Während wir in Edwards Gemächer geschlichen waren, hatte Peregrine sich an mehreren Wachposten vorbei in die Stallungen gemogelt, wo er, unbemerkt von der Nachtwache, heimlich, still und leise drei schlaftrunkene Pferde gesattelt und aufgezäumt hatte, um sie zusammen mit dem Hund zu der als Treffpunkt vereinbarten Pforte zu führen. Dort hatte er auf uns gewartet und die Tiere immer wieder mit Scheiben dieser Holzäpfel beruhigt, die er offenbar in seinen Taschen anbaute. Als sie die Schüsse hörten und die Soldaten des Herzogs aus dem Palast strömen sahen, hatte laut Kate Barnaby den jungen Peregrine mit Gewalt auf Cinnabar setzen müssen. Und kaum hatten sie das Versteck erreicht, hatte der Junge verlangt, dass sie zurückkehrten und nach mir suchten. Er wäre auf der Stelle losgelaufen, hätte ihn nicht die Furcht vor Patrouillen zurückgehalten. So war er rastlos in seinem Zimmer auf und ab geschritten. Doch als schließlich Cecils Männer mit Mistress Ashley eintrafen, um die Prinzessin in Sicherheit zu bringen, war er nicht mehr zu halten gewesen.

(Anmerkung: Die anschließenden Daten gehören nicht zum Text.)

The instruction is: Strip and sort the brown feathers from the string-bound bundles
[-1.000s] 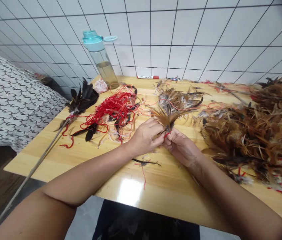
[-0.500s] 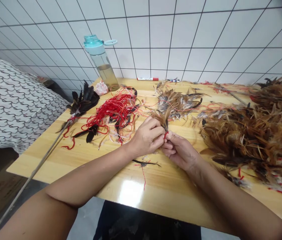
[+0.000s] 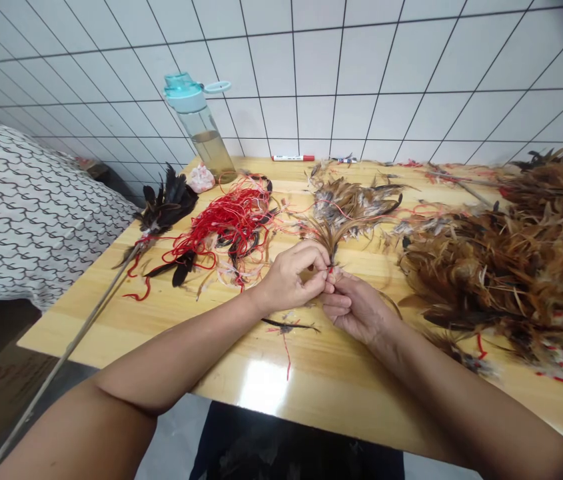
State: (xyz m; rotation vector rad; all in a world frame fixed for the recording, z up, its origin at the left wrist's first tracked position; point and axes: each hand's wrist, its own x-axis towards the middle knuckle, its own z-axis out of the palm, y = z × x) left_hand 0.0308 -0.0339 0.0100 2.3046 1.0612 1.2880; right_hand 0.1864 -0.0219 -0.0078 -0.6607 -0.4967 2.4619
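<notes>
Left hand (image 3: 294, 275): thumb and forefinger curve into a ring, tips closed to a narrow pinch at the base of the feather bunch (image 3: 328, 233); whether thread or quill lies between them is too small to tell.
Right hand (image 3: 356, 310): thumb and fingers pinch the lower end of the same bunch; remaining fingers fold toward the palm.
Feather bunch position: between the two hands, above the middle of the wooden table (image 3: 361, 393), brown tips fanned upward and away from the person.
Binding: a bit of red thread (image 3: 331, 270) shows at the bunch base, beside the fingertips.
Thread supply: a red thread tangle (image 3: 236, 217) lies left of the hands, dark feathers mixed in.
Small heap: brown and grey feathers (image 3: 356, 200) lie just beyond the bunch.
Large pile: brown feathers (image 3: 501, 267) cover the right side of the table.
Stick (image 3: 86, 320): slants over the left table edge; black feathers (image 3: 168, 200) stand at its upper end.
Near edge: a thin dark feather (image 3: 291, 325) lies near the left forearm.
Back edge: a bottle (image 3: 211, 147) with a blue lid and a red-and-white marker (image 3: 292, 158) sit near the tiled wall (image 3: 316, 67).
</notes>
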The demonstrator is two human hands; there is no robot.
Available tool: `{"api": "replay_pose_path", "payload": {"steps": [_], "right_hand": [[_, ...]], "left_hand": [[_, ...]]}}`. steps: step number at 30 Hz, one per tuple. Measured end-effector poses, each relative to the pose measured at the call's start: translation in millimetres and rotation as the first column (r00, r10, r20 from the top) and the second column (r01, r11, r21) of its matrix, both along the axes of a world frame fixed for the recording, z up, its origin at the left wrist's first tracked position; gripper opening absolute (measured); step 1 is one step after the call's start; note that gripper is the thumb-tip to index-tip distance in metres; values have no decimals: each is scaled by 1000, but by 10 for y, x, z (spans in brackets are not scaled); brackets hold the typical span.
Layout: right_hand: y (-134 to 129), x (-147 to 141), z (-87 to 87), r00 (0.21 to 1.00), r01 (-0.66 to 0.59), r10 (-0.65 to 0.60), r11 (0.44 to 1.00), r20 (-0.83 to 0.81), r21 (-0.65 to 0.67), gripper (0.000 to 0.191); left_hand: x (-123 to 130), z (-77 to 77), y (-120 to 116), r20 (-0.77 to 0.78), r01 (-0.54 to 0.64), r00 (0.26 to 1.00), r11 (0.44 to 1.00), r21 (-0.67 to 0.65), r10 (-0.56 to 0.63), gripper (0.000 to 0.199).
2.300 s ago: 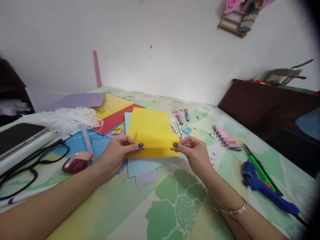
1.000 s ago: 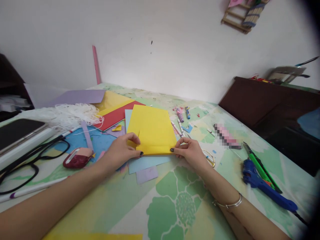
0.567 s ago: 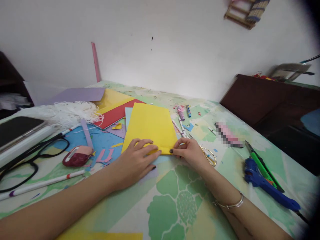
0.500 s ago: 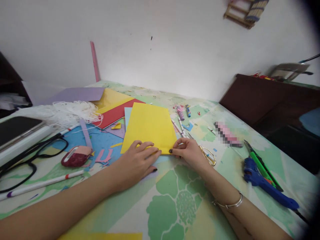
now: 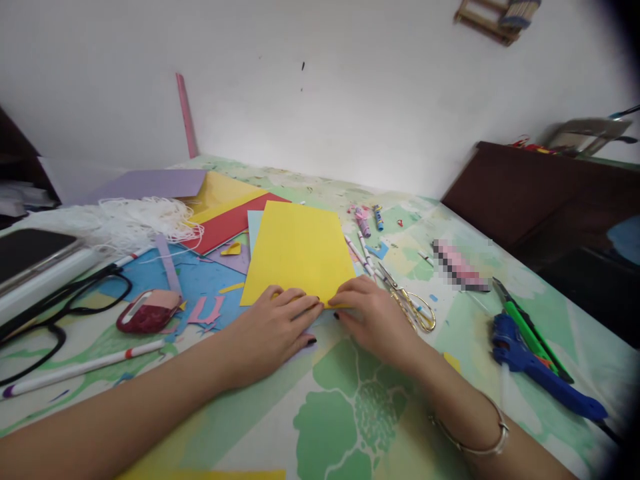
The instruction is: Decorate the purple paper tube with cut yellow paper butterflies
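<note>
Both hands lay flat and open on the near edge of the yellow paper [image 5: 299,250], my left hand [image 5: 274,327] beside my right hand [image 5: 370,317], fingers pressing the narrow fold down on the table [image 5: 350,413]. It seemed this first fold was made but the crease not yet finished, and the rest of the sheet was unfolded. Gold scissors [image 5: 413,308] rested just right.
</note>
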State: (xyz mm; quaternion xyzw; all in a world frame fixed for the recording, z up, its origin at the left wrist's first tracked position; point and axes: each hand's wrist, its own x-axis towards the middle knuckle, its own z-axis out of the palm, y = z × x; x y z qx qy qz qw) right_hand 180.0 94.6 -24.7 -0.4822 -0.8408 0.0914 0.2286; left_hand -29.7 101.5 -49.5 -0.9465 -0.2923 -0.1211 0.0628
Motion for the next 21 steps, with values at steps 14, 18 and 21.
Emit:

Dieselbe bedingungslose Hingabe hatte ihn darin bestärkt, mich so lange zu bearbeiten, bis ich einwilligte, ihn auf meine neueste Mission mitzunehmen. Mit einer gewissen Berechtigung hatte er sich darauf berufen, dass ich eine Schwäche für Katastrophen hatte und es wirklich das Beste für mich wäre, wenn ich von einem Freund begleitet würde. Er hatte also auf ganzer Linie gewonnen. Dennoch war es ein Fehler von mir gewesen, ihn so zu behandeln, wie er behandelt werden wollte, und so zu tun, als wäre er kein Kind mehr. Er war immer noch eines. Und als ich nun die Sorge in seinen Augen sah, versicherte ich ihm: »Ja, ich liebe sie. Aber du wirst immer einen Platz bei uns haben. Das verspreche ich dir.«
Nervös knetete Peregrine seinen Umhang. »Wirklich?«
»Wirklich.« Ich wollte ihm zur Bekräftigung meiner Worte durchs Haar fahren, als das ferne Donnern von Hufen an mein Ohr drang.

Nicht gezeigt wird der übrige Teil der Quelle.